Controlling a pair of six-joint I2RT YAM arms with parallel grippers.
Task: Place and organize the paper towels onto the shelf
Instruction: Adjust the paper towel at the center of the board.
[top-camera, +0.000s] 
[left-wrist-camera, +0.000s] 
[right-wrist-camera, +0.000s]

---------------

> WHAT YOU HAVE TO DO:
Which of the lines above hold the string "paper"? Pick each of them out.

> OUTPUT FOR THIS EXERCISE:
Task: Place and organize the paper towels onto the shelf
Instruction: Adjust the paper towel at the center of the board.

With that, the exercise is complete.